In the examples in Table 2, the frogs have been obtained from diverse locations: the midwife toad from Switzerland; the tailed frog and the red-legged frog from California; the lab-bred paradoxical frog, so called because it ‘grows down’ from a large tadpole to a small frog, originally from Columbia; and the tropical clawed frog originally from Senegal. The peptides will generally inhibit the growth of the targeted antibiotic-resistant bacteria at concentrations less than 10microM but do not produce detectable haemolysis of red blood cells at concentrations less than 200microM. These antimicrobial potencies are comparable in molar terms with those of most standard antibiotics currently in use.
Over 20 years have passed since the identification of the magainins in the skin of African clawed frog, Xenopus laevis.
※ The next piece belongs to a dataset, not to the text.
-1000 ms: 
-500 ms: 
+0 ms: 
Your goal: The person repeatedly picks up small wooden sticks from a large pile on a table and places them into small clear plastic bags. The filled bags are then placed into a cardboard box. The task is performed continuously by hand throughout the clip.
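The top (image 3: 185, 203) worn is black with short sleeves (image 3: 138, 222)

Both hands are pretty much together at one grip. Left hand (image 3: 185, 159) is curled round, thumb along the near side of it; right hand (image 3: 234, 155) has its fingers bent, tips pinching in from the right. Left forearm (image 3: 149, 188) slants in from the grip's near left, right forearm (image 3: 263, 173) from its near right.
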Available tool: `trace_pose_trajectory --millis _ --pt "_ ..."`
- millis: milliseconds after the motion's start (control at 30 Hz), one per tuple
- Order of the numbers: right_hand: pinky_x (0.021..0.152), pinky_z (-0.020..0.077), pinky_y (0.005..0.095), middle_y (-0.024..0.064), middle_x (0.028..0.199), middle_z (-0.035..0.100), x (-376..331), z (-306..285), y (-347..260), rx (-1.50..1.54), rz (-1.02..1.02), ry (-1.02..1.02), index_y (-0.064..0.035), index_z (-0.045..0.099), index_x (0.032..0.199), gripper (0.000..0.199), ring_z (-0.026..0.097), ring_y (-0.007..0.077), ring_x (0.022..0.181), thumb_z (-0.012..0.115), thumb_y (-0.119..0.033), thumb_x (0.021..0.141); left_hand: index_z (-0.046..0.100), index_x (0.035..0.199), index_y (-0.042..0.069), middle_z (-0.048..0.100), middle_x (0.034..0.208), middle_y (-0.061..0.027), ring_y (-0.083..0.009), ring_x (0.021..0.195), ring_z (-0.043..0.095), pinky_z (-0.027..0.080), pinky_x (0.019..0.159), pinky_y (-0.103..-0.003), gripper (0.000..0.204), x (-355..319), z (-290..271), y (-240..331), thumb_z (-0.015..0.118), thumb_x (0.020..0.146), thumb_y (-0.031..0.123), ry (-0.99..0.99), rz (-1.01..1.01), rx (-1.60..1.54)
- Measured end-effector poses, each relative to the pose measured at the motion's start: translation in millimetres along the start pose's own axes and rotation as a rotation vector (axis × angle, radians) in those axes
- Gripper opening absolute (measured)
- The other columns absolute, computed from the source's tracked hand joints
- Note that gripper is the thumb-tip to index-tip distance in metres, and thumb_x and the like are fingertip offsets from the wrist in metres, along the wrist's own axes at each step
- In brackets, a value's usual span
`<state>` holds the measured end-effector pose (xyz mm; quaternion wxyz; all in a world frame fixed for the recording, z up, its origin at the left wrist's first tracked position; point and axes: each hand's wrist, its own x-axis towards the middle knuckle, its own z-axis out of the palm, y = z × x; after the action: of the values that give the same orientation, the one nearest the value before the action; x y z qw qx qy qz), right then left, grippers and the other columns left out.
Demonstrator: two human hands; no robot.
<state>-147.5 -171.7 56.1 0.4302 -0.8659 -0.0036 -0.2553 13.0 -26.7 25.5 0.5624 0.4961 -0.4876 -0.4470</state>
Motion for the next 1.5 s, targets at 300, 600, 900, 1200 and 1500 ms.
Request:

These were the first amphibian peptides with antimicrobial activity to be fully characterised, identified independently by Michael Zasloff at the National Institutes of Health, Bethesda, US, and by the group of Dudley H. Williams at the University of Cambridge, UK. Since that time around 1000 peptides have been isolated from the skin secretions of frogs belonging to different families. However, despite showing broad-spectrum activity against strains of antibiotic-resistant bacteria and against certain pathogenic fungi and protozoa, no anti-infective peptide based upon their structures has been adopted in clinical practice. The lysinecontaining analogue of magainin, pexiganan acetate (MSI-78), showed distinct promise as a topical anti-infective agent for the treatment of infected foot ulcers in diabetic patients and as a possible treatment for impetigo. However, the US Food and Drug Administration did not approve marketing of this agent on the grounds that efficacy has not been sufficiently demonstrated.
For progress in the field to continue, new clinical applications need to be found. In my own laboratory in the United Arab Emirates University, for example, researchers have recently identified a number of non-toxic analogues of frog skin peptides with the potential for exercising a dual role in treatment of the common skin condition acne vulgaris, by targeting both the infection and inflammation. As well as causing cell death of the major infective agent, the Gram-positive anaerobic bacillus Propionibacterium acnes at low concentrations, the peptides inhibit the release of proinflammatory cytokines and so may reduce the inflammatory response that follows bacterial skin colonisation.
In terms of their potential for combating superbugs, meanwhile, frog skin antimicrobial peptides, or any other therapeutic agent, would not mean the elimination of ‘superbugs’ by themselves. Undoubtedly, strains of pathogenic bacteria will eventually develop resistance by altering the phospholipid composition of cell membranes to reduce binding of the peptides and will express proteolytic enzymes that will degrade them. The war will continue, but frog skin peptides may buy the human race some time while yet ever newer types of antimicrobial agents are developed.
J. Michael Conlon is professor and chair in the department of biochemistry at United Arab Emirates University, UAE.